PROBLEM: Without the pictures, can you quote each line below exactly?

SOURCE MATERIAL:
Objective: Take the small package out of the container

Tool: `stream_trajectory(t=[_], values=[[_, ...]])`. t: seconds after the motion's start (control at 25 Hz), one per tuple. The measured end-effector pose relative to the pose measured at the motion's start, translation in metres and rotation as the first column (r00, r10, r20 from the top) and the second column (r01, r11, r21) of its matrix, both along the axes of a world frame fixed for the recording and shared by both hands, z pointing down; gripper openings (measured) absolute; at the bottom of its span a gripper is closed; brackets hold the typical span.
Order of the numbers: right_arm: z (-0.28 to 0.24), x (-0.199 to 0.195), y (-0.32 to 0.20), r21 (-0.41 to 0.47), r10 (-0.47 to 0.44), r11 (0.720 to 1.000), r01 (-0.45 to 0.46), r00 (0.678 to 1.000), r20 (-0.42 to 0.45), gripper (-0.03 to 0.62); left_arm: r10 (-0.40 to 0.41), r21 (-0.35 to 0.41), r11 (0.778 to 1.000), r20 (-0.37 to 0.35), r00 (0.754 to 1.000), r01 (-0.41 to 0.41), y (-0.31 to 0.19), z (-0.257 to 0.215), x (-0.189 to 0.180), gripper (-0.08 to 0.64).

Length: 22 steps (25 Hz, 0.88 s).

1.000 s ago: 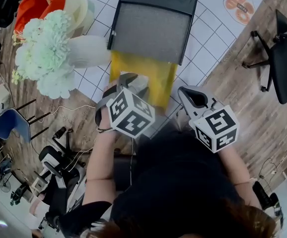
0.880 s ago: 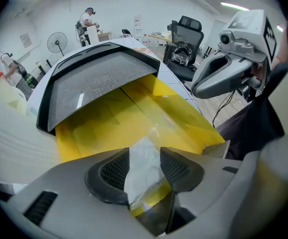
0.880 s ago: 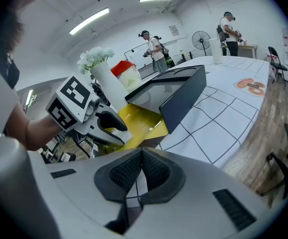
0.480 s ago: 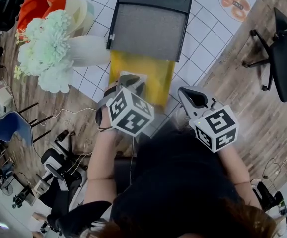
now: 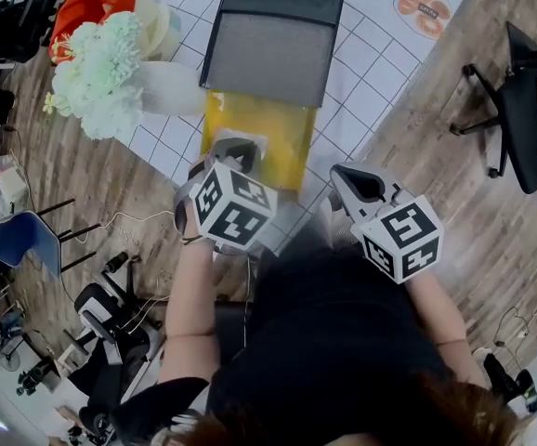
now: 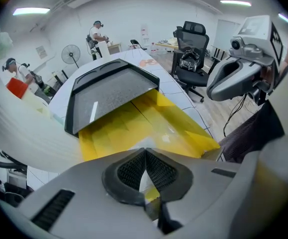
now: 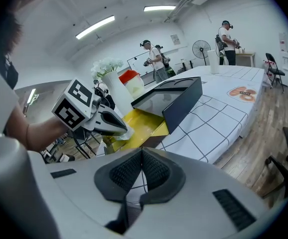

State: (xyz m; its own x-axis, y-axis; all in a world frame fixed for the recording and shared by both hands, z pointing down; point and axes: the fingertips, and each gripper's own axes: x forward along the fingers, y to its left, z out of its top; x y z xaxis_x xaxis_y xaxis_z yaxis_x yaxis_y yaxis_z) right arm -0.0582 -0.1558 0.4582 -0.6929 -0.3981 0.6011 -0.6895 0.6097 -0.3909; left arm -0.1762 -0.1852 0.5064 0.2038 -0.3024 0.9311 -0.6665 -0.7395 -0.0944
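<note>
A yellow container (image 5: pixel 270 126) lies on the white gridded table (image 5: pixel 371 54), its dark grey lid (image 5: pixel 270 46) tipped back at the far end. My left gripper (image 5: pixel 235 149) is at the container's near edge, shut on the small package (image 7: pixel 119 132), a thin clear-white packet that shows as a pale sliver (image 6: pixel 145 182) between the pads. The yellow container (image 6: pixel 134 126) and lid (image 6: pixel 109 91) fill the left gripper view. My right gripper (image 5: pixel 342 178) hovers to the right, off the table's near edge, shut with nothing in it. From there I see the left gripper (image 7: pixel 115 128) over the container (image 7: pixel 143 123).
A white vase of pale flowers (image 5: pixel 101 74) and an orange object (image 5: pixel 87 3) stand at the table's left. An orange sticker (image 5: pixel 419 9) marks the far right corner. A black office chair (image 5: pixel 529 110) stands on the wood floor to the right. People work in the background.
My left gripper's jaws have closed at the container's near edge, on the packet. The right gripper has stayed where it was. The head view has shifted slightly.
</note>
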Motion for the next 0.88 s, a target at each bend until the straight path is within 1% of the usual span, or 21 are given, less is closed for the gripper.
stream_trajectory(t=[0.24,0.4,0.56,0.72,0.88], values=[[-0.018,0.009,0.012,0.033,-0.01,0.999,0.01,1.0,0.019,0.015,-0.043,0.083,0.995,-0.037,0.998,0.046,0.004,-0.034,0.012,0.026],[-0.028,0.015,0.02,0.056,-0.013,0.998,0.011,0.999,0.03,0.015,-0.07,0.135,0.988,-0.085,0.994,0.081,0.009,-0.061,0.022,0.026],[-0.037,0.022,0.023,0.076,-0.01,0.997,0.007,0.999,0.041,0.015,-0.079,0.183,0.978,-0.098,0.992,0.096,0.016,-0.084,0.03,0.026],[-0.046,0.03,0.023,0.094,-0.007,0.996,0.002,0.999,0.053,0.015,-0.1,0.213,0.969,-0.117,0.988,0.123,0.023,-0.1,0.035,0.026],[-0.054,0.036,0.025,0.108,-0.005,0.994,-0.002,0.998,0.063,0.015,-0.118,0.222,0.964,-0.14,0.983,0.148,0.034,-0.109,0.039,0.026]])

RESPONSE TO THIS EXERCISE:
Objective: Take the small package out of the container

Tool: `stream_trajectory(t=[_], values=[[_, ...]])`. t: seconds after the motion's start (control at 25 Hz), one per tuple. The measured end-effector pose relative to the pose measured at the motion's start, translation in metres and rotation as the first column (r00, r10, r20 from the top) and the second column (r01, r11, r21) of its matrix, both along the axes of a world frame fixed for the recording and shared by both hands, z pointing down; gripper openings (measured) absolute; at the bottom of its span a gripper is closed; brackets hold the typical span.
Order of the numbers: right_arm: z (-0.28 to 0.24), x (-0.199 to 0.195), y (-0.32 to 0.20), r21 (-0.41 to 0.47), r10 (-0.47 to 0.44), r11 (0.720 to 1.000), r01 (-0.45 to 0.46), r00 (0.678 to 1.000), r20 (-0.42 to 0.45), gripper (-0.03 to 0.62); left_arm: r10 (-0.40 to 0.41), r21 (-0.35 to 0.41), r11 (0.778 to 1.000), r20 (-0.37 to 0.35), r00 (0.754 to 1.000), r01 (-0.41 to 0.41), y (-0.31 to 0.19), z (-0.257 to 0.215), x (-0.189 to 0.180), gripper (-0.08 to 0.64).

Length: 22 steps (25 Hz, 0.88 s).

1.000 s ago: 
0.880 s ago: 
0.880 s ago: 
0.480 s ago: 
now: 
now: 
now: 

State: (xyz m; its own x-axis, y-axis; all in a world frame fixed for the recording and shared by both hands, z pointing down; point and axes: the fingertips, and each gripper's own axes: x forward along the fingers, y to its left, z out of its top; x y z xaxis_x xaxis_y xaxis_z yaxis_x yaxis_y yaxis_z) right arm -0.0582 -0.1558 0.4582 -0.6929 -0.3981 0.6011 -0.6895 0.6097 -0.3909; left arm -0.1762 -0.1852 0.5064 0.2038 -0.3024 0.9311 -0.6665 -0.7395 -0.0944
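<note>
A yellow container (image 5: pixel 270 126) lies on the white gridded table (image 5: pixel 371 54), its dark grey lid (image 5: pixel 270 46) tipped back at the far end. My left gripper (image 5: pixel 235 149) is at the container's near edge, shut on the small package (image 7: pixel 119 132), a thin clear-white packet that shows as a pale sliver (image 6: pixel 145 182) between the pads. The yellow container (image 6: pixel 134 126) and lid (image 6: pixel 109 91) fill the left gripper view. My right gripper (image 5: pixel 342 178) hovers to the right, off the table's near edge, shut with nothing in it. From there I see the left gripper (image 7: pixel 115 128) over the container (image 7: pixel 143 123).
A white vase of pale flowers (image 5: pixel 101 74) and an orange object (image 5: pixel 87 3) stand at the table's left. An orange sticker (image 5: pixel 419 9) marks the far right corner. A black office chair (image 5: pixel 529 110) stands on the wood floor to the right. People work in the background.
My left gripper's jaws have closed at the container's near edge, on the packet. The right gripper has stayed where it was. The head view has shifted slightly.
</note>
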Motion for the next 0.88 s, a target at each bend until the straight path is within 1% of the usual span, or 21 are given, less is closed for the gripper.
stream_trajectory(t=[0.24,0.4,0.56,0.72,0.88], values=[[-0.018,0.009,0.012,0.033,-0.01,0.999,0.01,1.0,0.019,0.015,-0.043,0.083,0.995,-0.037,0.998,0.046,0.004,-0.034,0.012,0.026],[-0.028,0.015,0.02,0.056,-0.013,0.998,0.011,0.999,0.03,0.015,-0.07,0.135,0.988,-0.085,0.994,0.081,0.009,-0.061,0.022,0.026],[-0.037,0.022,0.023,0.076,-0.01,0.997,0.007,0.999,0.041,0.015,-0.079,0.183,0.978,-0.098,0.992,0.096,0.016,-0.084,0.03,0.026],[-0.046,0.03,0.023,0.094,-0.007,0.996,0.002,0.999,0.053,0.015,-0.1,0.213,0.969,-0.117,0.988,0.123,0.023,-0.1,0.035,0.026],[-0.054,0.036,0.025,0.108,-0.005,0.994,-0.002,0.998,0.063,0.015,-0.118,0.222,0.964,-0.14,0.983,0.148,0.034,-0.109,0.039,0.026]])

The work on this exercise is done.